▸ YOUR INSTRUCTIONS:
Exactly the lines below from the one with "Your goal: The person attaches" up to and including the one with "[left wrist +" make up the answer, with nothing else added.

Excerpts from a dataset
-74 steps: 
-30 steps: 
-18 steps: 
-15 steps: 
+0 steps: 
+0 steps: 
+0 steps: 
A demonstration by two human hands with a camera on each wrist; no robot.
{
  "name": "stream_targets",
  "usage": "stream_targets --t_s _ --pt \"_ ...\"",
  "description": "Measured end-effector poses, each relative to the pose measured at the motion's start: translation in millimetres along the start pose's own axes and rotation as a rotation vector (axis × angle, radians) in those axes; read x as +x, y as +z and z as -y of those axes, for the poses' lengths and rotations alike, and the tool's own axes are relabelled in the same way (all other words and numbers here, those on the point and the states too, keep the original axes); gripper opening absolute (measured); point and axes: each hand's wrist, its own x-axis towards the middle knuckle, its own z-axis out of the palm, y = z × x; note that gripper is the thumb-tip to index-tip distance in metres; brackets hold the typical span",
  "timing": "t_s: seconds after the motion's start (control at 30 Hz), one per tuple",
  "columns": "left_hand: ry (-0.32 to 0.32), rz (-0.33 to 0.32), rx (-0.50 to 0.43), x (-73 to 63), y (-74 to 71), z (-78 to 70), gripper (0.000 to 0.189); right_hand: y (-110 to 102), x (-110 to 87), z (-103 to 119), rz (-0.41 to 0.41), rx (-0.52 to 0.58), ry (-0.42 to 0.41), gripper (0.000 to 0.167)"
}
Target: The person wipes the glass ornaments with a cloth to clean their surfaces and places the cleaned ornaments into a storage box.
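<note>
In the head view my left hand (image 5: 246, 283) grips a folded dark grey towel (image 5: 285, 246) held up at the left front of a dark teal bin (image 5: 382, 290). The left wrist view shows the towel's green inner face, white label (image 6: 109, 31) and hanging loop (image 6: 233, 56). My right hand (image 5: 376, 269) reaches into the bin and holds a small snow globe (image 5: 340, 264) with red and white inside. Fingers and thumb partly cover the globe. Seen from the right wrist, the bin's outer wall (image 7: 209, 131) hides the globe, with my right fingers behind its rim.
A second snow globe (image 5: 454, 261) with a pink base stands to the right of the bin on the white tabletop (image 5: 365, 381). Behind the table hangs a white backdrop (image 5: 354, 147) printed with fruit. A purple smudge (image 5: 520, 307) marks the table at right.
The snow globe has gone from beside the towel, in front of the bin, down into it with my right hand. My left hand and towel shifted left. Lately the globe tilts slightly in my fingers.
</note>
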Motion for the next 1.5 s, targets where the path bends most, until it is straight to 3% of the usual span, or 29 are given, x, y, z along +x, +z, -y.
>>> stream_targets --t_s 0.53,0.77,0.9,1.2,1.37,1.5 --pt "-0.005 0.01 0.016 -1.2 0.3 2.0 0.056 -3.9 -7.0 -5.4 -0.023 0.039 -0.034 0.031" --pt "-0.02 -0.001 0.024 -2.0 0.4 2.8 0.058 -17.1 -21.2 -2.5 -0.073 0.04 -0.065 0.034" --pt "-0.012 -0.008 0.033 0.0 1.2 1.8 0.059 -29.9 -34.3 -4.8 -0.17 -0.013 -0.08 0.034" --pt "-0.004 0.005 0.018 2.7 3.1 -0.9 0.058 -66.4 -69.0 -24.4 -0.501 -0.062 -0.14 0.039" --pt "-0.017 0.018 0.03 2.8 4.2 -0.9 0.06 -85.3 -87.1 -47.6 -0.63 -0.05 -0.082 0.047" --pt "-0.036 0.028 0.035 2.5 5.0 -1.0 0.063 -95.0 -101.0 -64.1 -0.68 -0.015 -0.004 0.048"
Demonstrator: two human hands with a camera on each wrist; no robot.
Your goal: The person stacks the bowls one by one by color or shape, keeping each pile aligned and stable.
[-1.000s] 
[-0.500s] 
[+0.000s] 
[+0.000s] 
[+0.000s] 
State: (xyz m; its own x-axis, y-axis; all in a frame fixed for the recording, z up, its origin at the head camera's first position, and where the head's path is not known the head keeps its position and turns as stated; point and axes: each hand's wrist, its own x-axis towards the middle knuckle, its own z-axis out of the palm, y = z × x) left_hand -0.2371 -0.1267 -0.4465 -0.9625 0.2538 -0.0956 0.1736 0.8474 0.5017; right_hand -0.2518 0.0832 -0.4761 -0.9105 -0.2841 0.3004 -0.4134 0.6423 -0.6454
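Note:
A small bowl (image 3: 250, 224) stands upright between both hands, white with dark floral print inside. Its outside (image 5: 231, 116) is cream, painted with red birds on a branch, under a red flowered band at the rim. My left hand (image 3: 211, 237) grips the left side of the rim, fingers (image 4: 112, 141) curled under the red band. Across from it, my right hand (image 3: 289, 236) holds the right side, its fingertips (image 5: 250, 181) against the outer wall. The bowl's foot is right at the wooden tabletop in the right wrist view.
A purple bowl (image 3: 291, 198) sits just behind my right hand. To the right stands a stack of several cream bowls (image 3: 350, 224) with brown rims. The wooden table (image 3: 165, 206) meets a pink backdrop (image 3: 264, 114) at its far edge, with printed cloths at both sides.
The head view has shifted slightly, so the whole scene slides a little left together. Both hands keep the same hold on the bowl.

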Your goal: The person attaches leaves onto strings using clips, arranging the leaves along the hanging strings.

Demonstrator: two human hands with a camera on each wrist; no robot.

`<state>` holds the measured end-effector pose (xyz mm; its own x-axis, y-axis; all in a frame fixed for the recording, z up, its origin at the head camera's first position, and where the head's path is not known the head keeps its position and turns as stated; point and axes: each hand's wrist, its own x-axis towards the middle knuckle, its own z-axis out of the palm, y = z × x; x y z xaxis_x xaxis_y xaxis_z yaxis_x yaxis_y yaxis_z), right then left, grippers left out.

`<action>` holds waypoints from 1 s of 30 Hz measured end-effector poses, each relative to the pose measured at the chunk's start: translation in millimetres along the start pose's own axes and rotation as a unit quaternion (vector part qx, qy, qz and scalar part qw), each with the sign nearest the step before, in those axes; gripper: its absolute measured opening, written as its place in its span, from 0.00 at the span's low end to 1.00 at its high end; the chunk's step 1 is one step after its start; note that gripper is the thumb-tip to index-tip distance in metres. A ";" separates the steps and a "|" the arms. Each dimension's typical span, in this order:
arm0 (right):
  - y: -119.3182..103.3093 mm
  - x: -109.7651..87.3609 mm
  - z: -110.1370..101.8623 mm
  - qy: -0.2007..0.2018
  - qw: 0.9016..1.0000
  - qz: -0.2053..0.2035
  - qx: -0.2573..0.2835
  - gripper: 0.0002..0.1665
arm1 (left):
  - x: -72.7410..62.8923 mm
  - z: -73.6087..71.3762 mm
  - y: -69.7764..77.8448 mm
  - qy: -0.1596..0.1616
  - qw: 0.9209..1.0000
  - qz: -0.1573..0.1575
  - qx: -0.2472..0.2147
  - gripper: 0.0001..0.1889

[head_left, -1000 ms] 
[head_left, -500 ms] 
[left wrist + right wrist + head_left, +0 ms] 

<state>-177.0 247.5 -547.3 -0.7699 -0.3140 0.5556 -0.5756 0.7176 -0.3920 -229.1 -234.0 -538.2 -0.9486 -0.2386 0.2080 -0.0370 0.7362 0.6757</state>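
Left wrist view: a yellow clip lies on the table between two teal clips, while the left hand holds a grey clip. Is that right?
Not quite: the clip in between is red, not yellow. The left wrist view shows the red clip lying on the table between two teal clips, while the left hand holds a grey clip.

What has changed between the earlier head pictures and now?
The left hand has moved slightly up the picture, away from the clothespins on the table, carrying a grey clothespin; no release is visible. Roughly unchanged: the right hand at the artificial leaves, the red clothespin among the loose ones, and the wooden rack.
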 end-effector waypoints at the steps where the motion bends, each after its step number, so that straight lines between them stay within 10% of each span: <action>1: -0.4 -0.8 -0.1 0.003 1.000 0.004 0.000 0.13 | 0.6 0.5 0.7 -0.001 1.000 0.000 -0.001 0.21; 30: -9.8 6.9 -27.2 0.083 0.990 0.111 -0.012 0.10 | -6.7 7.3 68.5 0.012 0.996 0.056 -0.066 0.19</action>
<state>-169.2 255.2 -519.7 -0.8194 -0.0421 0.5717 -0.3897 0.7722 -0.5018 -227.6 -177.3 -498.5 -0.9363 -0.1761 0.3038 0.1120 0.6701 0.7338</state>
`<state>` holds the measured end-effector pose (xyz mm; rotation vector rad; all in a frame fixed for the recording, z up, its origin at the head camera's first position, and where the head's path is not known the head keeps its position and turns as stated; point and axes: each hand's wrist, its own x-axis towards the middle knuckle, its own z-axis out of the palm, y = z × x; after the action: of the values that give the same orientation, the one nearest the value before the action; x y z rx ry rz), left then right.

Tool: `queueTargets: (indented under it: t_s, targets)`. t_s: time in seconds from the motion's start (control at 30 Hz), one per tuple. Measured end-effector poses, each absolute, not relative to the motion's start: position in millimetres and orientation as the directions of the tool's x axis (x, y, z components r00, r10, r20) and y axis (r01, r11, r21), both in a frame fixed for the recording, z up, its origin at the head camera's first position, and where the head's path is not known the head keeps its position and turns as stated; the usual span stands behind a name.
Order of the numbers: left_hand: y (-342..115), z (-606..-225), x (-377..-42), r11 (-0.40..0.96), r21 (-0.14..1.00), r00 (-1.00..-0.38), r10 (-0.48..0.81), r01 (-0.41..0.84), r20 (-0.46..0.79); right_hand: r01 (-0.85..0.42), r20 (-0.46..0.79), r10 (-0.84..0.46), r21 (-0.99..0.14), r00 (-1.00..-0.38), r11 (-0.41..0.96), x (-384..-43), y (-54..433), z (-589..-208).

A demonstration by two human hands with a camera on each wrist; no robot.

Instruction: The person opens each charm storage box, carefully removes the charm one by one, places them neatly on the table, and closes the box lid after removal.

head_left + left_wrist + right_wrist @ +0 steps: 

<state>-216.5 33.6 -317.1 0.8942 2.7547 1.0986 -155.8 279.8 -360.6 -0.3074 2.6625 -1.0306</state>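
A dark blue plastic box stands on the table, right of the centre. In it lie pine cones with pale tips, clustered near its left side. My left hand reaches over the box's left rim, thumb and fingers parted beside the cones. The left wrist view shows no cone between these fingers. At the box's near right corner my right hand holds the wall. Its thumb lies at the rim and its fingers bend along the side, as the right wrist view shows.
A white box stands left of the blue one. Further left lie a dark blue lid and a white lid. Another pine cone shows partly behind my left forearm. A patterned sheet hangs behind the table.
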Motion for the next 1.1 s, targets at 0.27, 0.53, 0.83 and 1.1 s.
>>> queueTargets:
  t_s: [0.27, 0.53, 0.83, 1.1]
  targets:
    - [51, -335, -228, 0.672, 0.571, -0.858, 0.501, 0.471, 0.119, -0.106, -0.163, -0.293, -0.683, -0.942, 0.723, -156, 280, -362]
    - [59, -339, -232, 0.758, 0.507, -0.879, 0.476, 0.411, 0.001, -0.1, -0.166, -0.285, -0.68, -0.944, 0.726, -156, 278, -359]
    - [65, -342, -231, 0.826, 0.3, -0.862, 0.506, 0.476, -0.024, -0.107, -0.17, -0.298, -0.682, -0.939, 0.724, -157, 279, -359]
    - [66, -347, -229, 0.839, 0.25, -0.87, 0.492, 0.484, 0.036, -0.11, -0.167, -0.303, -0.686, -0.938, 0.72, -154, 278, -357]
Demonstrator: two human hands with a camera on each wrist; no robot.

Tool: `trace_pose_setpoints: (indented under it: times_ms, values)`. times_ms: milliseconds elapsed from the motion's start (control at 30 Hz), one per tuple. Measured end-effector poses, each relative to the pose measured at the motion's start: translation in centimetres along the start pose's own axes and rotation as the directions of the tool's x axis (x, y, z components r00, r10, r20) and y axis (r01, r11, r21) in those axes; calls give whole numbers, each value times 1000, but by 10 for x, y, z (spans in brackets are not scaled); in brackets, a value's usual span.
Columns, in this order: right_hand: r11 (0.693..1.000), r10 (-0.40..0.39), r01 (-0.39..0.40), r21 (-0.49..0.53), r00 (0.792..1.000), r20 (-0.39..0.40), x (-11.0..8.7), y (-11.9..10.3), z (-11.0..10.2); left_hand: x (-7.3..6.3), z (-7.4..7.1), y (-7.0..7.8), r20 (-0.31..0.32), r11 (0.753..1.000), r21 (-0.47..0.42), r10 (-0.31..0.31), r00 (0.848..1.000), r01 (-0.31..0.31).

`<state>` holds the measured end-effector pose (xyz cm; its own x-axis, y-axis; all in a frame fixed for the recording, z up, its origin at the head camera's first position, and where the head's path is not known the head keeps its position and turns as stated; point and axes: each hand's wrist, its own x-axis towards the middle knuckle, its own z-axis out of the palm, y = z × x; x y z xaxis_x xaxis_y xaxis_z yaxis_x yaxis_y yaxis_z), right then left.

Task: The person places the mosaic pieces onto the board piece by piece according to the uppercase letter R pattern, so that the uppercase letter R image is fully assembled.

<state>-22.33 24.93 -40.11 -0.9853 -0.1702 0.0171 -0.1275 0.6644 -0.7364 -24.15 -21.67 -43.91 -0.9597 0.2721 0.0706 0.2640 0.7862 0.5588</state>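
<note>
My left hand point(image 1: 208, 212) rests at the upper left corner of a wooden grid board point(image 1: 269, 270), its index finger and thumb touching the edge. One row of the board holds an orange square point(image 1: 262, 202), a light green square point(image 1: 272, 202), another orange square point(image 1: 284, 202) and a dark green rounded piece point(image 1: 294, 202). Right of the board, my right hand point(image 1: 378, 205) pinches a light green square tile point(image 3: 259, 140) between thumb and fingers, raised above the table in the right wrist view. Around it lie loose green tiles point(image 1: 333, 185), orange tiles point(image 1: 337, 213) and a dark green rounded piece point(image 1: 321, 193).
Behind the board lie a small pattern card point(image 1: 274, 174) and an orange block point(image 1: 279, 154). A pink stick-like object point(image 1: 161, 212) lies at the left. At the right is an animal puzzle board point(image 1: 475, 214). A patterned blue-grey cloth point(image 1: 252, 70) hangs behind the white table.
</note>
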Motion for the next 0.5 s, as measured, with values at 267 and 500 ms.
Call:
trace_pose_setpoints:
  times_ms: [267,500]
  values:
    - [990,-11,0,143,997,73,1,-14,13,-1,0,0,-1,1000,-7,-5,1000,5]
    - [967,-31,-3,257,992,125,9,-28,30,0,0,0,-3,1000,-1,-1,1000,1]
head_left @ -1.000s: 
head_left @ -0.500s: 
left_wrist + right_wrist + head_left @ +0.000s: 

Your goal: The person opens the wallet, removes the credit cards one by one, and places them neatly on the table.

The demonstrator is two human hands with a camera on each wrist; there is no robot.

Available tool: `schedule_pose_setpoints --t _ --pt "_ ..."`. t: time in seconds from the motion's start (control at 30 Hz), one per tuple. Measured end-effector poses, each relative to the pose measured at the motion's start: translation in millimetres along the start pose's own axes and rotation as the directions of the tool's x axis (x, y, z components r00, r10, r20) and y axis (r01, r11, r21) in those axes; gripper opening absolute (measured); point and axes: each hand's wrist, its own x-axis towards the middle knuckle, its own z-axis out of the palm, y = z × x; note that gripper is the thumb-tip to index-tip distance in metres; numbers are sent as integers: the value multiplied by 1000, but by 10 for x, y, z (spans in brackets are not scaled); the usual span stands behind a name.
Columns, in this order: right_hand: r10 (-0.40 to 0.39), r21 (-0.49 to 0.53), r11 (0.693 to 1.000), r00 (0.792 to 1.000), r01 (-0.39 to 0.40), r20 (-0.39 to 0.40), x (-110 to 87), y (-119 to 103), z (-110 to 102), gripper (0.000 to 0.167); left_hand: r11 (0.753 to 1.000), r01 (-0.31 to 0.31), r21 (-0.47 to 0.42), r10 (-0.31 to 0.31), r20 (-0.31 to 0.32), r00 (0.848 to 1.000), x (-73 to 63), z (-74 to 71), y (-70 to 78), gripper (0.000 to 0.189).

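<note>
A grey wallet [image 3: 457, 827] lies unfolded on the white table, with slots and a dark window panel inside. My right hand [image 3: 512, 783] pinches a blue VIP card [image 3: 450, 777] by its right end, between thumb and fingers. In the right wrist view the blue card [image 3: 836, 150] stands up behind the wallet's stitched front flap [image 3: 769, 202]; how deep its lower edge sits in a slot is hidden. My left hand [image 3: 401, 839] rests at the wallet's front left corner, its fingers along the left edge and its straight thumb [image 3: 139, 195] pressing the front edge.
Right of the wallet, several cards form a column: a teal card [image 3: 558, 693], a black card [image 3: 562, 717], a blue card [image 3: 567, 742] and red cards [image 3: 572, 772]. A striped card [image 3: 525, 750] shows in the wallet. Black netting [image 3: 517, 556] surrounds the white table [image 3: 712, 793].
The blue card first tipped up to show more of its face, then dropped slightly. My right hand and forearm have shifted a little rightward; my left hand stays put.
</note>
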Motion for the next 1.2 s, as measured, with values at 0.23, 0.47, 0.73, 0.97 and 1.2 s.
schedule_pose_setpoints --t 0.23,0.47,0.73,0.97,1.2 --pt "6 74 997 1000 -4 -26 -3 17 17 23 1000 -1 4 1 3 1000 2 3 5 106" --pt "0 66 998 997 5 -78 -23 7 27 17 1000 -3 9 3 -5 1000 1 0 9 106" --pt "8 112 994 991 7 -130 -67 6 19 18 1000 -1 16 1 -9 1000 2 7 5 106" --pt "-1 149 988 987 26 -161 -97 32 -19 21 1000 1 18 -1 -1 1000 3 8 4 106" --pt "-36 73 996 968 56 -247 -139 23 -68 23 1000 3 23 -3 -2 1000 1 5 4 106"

▸ ANSWER TO THE EXERCISE:
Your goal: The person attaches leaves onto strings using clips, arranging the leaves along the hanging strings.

Demonstrator: two human hands with a camera on each wrist; no robot.

`<state>` holds the measured end-effector pose (xyz mm; its own x-axis, y-axis; all in a frame fixed for the recording, z up, its origin at the head camera's first position, and where the head's path is not known the head keeps its position and turns as stated; point and axes: each hand's wrist, its own x-axis towards the middle knuckle, its own z-axis out of the palm, y = z × x; x y z xaxis_x xaxis_y xaxis_z yaxis_x yaxis_y yaxis_z), right then left, grippers left out.

`<action>` holds waypoints from 1 s of 30 Hz measured end-effector poses, each relative to the pose measured at the chunk's start: translation in millimetres along the start pose's own axes and rotation as a unit quaternion (vector part qx, qy, qz and scalar part qw), each with the sign nearest the step before, in those axes; gripper: its absolute measured opening, written as its place in its span, from 0.00 at the span's low end to 1.00 at its high end; the chunk's step 1 is one step after its start; note that gripper is the thumb-tip to index-tip distance in metres. A ";" separates the steps and a "|" the arms. Each dimension's typical span, in this order:
arm0 (right):
  - y: -119.3182..103.3093 mm
  - x: -109.7651..87.3609 mm
  - z: -110.1370..101.8623 mm
  - qy: -0.2007..0.2018
  - qw: 0.9016..1.0000
  - qz: -0.2053..0.2035
  - qx: -0.2573..0.2835
  - gripper: 0.0002..0.1665
arm1 (left):
  - x: -72.7410..62.8923 mm
  - z: -73.6087..71.3762 mm
  - y: -69.7764..77.8448 mm
  - qy: -0.1596..0.1616
  - qw: 0.9209..1.0000
  - qz: -0.1573..0.1575
  - qx: -0.2472..0.2147
  - gripper: 0.0001..0.1889

[head_left, -1000 ms] 
[head_left, -500 ms] 
[left wrist + right wrist + head_left, +0 ms] 

Nothing further is required by the exercise.